Changes to 01_gwms_collectors.config based on large scale testing from operations
On Sep 26, 2014, at 4:50 PM, Fajardo Hernandez, Edgar wrote:
Dear GlideIn WMS Team,
During the current round of large scale testing, we found out that the usual config here:
CONDOR_VIEW_HOST = $(COLLECTOR_HOST)
We think this should be changed to:
CONDOR_VIEW_HOST = localhost
UDP_LOOPBACK_FRAGMENT_SIZE = 60000
So the talking between Secondary Collectors and main Collector needs less packets that what is currently using.
#2 Updated by Marco Mambelli over 5 years ago
CONDOR_VIEW_HOST is used for the multiple collectors (there is no real condor_view with POOL_HISTORY_DIR or KEEP_POOL_HISTORY
The rational is that localhost connections are more efficient that using the FQDN
Looking at the log files though I see authentication errors probably because GSI certificates do not cover localhost.
10/28/14 10:49:31 Connecting to CONDOR_VIEW_HOST localhost 10/28/14 10:49:51 condor_read(): timeout reading 5 bytes from <127.0.0.1:9618>. 10/28/14 10:49:51 IO: Failed to read packet header 10/28/14 10:49:51 SECMAN: no classad from server, failing 10/28/14 10:49:51 ERROR: SECMAN:2004:Failed to create security session to <127.0.0.1:9618> with TCP.|SECMAN:2007:Failed to end classad message. 10/28/14 10:49:51 Can't send command 11 to View Collector localhost 10/28/14 10:49:51 condor_write(): Socket closed when trying to write 266 bytes to <127.0.0.1:50008>, fd is 6 10/28/14 10:49:51 Buf::write(): condor_write() failed 10/28/14 10:49:51 SECMAN: Error sending response classad to <127.0.0.1:50008>! AuthMethods = "FS,GSI"
This error is not happening when using COLLECTOR_HOST and the condor_view is skipped for the main collector.
I tried the following:
CONDOR_VIEW_HOST = localhost COLLECTOR.CONDOR_VIEW_HOST = COLLECTOR1.CONDOR_VIEW_HOST = localhost COLLECTOR2.CONDOR_VIEW_HOST = localhost COLLECTOR3.CONDOR_VIEW_HOST = localhost COLLECTOR4.CONDOR_VIEW_HOST = localhost ...
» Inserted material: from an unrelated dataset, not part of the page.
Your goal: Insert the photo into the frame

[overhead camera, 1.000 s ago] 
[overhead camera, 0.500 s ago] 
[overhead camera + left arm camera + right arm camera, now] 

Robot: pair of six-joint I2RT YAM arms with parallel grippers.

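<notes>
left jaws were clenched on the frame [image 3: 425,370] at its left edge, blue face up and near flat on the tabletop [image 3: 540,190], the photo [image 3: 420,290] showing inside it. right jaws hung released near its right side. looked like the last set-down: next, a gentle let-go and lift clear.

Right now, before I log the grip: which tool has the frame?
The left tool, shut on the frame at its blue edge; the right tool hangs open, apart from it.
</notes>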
CONDOR_VIEW_HOST = COLLECTOR1.CONDOR_VIEW_HOST = localhost COLLECTOR2.CONDOR_VIEW_HOST = localhost COLLECTOR3.CONDOR_VIEW_HOST = localhost COLLECTOR4.CONDOR_VIEW_HOST = localhost ...
But neither seem to work. Collectors are not collecting to CONDOR_VIEW_HOST
#3 Updated by Marco Mambelli over 5 years ago
I re-did the test on HTCondor 8.2.3 (after checking Edgar's installation) and localhost is identified correctly (127.0.0.1, localhost.localdomain, localhost)
e.g.: 10/28/14 17:20:45 Not forwarding to View Server 127.0.0.1 - self referential
I kept the logs of the od test and it was failing on HTCondor 8.0. I did only the configuration 2 on HTCondor 8.2.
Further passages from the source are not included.